A wholly-owned subsidiary is a corporation with 100% shares held by another corporation, the parent company. Although a corporation may become a wholly-owned subsidiary through take over by the parent company or split off from the parent company.

How do you control a subsidiary?

3 Strategies for Effective Subsidiary Management

  1. Strategy #1: Formation of Separate Boards for Subsidiaries.
  2. Strategy #2: Foster a Mutually Beneficial Parent-Subsidiary Relationship.
  3. Strategy #3: Ensure Consistent, Quality Subsidiary Information With Entity Management Technology.

Can a subsidiary buy itself out?

It’s possible, but not very common. In general, a parent (owner of at least 51% of another corporation), would direct the affairs of the subsidiary so as to “upstream” any excess cash produced in the sub, leaving it without the wherewithal to buy the parent stock.

What are the disadvantages of wholly owned subsidiary?

The disadvantages of a wholly owned subsidiary are as follows:

  • The parent company faces more taxes which is levied on these subsidiaries.
  • Doing diversification with the wholly owned business may hamper focus on itself.

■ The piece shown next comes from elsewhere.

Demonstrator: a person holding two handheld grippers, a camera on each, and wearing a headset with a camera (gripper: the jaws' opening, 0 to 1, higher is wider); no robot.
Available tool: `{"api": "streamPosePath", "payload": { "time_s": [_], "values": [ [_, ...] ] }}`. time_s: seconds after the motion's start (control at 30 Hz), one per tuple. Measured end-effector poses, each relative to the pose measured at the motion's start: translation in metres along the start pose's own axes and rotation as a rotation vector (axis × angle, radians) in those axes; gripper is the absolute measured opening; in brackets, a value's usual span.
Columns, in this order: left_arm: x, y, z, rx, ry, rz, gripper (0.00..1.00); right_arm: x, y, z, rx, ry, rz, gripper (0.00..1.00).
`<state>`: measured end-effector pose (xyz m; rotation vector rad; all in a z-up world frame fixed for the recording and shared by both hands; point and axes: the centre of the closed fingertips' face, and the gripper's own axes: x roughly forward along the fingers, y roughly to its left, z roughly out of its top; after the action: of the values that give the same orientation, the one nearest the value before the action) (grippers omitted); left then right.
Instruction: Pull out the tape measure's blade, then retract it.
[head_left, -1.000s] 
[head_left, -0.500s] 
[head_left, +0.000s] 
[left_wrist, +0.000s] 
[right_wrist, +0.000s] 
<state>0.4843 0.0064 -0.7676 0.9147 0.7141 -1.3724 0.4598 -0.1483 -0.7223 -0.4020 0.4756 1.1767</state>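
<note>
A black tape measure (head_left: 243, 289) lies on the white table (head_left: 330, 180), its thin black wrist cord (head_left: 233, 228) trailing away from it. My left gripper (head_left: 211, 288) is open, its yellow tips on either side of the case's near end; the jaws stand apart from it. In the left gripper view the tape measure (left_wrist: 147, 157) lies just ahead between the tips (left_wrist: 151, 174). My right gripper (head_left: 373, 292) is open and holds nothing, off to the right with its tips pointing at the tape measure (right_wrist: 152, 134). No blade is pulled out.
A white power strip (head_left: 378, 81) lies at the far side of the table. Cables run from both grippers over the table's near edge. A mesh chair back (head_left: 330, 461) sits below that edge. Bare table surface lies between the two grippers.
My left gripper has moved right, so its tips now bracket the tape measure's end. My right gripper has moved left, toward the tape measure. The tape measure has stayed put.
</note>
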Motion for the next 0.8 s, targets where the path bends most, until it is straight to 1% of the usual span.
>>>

Is IKEA a wholly owned subsidiary?

IKEA use wholly owned subsidiary as their main expansion. The IKEA corporate structure is divided in to two parts which are operating and franchising. The attractive way to use wholly owned subsidiaries is where IKEA can reduces the risk of losing control over their core competence and its concept.

Can a parent and subsidiary have different year ends?

The maximum allowable difference between the end of your parent company’s reporting period and that of a subsidiary is three months, but it is still advisable to change and match a subsidiary’s reporting date with that of the parent company to enhance accuracy.

Do parent companies control subsidiaries?

One is by acquiring enough voting stock or shares in another company; hence, giving it the power to control its activities. In such a case, the mother company is known as the parent company while the organization being acquired is called a subsidiary.